Roche delays Polivy's blockbuster lymphoma filing as FDA asks for more data

Roche is banking on a possible billion-dollar expansion for Polivy in newly diagnosed lymphoma. But the company’s plan to disrupt 20 years of standard treatment is taking longer than expected.

More than eight months after trumpeting a much-coveted clinical win, Roche has yet to file Polivy with the FDA in a combination for previously untreated diffuse large B-cell lymphoma (DLBCL), Roche’s pharma chief Bill Anderson told investors on a conference call Monday.

As Anderson explained, the FDA is asking to see additional data from the ongoing Polarix phase 3 trial. The company has already filed the same indication with authorities in the EU, Japan and China.

“We’ve been in close communication with the FDA about it,” Anderson said. “They were aware of our schedule of additional readouts and just said, hey, in the first-line setting, we just like to see more [progression-free survival] data.”

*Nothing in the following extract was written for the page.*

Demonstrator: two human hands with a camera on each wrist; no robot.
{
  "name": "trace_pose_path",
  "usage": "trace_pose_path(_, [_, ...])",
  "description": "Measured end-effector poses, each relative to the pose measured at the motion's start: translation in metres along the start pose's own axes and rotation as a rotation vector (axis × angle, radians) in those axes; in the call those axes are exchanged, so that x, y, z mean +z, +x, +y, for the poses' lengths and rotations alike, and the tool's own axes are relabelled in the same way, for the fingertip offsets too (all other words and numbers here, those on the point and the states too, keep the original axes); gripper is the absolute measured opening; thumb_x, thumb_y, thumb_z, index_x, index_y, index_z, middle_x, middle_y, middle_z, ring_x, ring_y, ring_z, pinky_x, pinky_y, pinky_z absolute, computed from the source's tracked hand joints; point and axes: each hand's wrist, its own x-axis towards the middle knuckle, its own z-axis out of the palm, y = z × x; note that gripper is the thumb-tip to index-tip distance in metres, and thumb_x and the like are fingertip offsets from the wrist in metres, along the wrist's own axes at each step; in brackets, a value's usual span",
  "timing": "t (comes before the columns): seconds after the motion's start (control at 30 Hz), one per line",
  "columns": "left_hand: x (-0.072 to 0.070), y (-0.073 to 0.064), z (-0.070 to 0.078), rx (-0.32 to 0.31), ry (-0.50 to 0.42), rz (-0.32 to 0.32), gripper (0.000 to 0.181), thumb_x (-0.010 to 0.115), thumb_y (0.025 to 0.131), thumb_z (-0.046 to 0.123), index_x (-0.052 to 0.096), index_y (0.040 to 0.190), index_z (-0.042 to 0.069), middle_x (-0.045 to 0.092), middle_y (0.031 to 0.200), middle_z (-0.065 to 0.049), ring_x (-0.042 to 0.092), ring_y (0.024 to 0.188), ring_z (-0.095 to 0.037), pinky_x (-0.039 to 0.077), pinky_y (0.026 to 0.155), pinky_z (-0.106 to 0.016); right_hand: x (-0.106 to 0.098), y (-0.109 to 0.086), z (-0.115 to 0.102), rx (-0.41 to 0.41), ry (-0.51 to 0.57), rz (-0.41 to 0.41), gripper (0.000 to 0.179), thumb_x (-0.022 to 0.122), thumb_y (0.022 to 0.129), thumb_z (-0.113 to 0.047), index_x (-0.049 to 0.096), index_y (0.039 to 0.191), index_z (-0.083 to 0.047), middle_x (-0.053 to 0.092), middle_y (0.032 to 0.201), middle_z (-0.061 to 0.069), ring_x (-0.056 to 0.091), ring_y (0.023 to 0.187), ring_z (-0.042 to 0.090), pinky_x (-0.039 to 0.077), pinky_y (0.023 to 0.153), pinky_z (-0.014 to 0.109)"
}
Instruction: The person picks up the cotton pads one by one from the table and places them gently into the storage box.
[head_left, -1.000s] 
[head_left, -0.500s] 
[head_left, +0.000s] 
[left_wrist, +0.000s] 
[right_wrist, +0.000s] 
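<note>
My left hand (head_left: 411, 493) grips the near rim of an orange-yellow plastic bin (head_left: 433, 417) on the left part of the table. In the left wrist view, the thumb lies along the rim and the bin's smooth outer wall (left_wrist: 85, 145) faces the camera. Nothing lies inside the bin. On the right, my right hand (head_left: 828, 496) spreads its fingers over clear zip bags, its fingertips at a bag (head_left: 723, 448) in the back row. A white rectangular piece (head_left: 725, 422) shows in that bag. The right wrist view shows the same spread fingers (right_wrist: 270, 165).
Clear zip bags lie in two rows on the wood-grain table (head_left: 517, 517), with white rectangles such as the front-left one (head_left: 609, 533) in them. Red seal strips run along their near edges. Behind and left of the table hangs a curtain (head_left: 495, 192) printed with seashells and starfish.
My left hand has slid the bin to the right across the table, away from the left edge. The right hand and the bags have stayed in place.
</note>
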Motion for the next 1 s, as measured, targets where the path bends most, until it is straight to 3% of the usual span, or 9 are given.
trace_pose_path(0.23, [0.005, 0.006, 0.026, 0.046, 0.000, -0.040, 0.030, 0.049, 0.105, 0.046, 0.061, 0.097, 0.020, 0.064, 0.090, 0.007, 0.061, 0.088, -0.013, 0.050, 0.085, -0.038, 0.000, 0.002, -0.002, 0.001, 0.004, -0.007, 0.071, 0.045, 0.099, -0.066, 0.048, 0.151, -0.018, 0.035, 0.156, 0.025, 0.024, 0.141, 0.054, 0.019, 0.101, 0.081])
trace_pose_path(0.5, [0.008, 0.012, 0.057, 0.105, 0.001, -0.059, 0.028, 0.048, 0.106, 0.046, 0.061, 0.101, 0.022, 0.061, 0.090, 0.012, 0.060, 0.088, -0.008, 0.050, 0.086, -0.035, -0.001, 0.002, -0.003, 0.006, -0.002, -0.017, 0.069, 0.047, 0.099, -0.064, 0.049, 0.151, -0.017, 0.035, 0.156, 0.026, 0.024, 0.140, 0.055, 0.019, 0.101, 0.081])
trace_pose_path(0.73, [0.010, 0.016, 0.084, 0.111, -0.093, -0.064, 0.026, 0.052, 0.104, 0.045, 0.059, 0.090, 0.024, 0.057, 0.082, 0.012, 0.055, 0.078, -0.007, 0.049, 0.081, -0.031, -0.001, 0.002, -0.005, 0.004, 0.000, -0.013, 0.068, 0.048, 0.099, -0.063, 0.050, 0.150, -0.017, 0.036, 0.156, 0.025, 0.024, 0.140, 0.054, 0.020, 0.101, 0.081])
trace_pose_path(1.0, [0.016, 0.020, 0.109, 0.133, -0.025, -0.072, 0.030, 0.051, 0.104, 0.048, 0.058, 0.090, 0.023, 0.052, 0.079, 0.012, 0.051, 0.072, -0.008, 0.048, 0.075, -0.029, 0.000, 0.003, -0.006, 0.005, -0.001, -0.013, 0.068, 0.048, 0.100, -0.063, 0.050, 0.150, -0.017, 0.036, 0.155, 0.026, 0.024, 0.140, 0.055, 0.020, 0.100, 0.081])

The agency isn’t looking for data on whether Polivy can extend patients’ lives, the Roche exec said, noting that results on disease progression or death is the standard marker for a regulatory review in frontline DLBCL.

Roche already has 28.2 months of results showing Polivy’s combination with a Rituxan-based R-CHP regimen slashed the risk of disease progression or death by 27% over the longtime standard R-CHOP cocktail. That latter treatment has been the standard of care in the disease setting for 20 years.

With that progression-free survival showing, Roche and industry watchers have predicted that Polivy could trounce an already very powerful treatment and become the new standard of care. Analysts at Jefferies previously estimated the frontline label expansion could mean $2.1 billion in peak sales for Polivy. First approved in 2019, the CD79B-targeted antibody-drug conjugate brought in 247 million Swiss francs ($258 million) of sales in 2021 in relapsed or refractory DLBCL.

Roche is now gathering more data until the next data cut of the Polarix trial. The company plans to file the data with the FDA in the middle of 2022, Anderson said, and it’s aiming to have the approval by the end of the year.

Once approved, the Swiss pharma anticipates a “rapid uptake,” Anderson said. The regimen is quite tolerable and the 27% reduction in the risk of disease progression or recurrence is “very significant” in a curative setting, he added.

Meanwhile, Roche recently got a positive opinion from EU drug reviewers for CD20xCD3 bispecific antibody mosunetuzumab in pretreated follicular lymphoma. Roche recently launched the phase 3 Sunmo study combining Polivy with the drug in second-line DLBCL and is plotting another trial of Polivy with either mosunetuzumab or another CD20xCD3 drug called glofitamab in newly diagnosed DLBCL.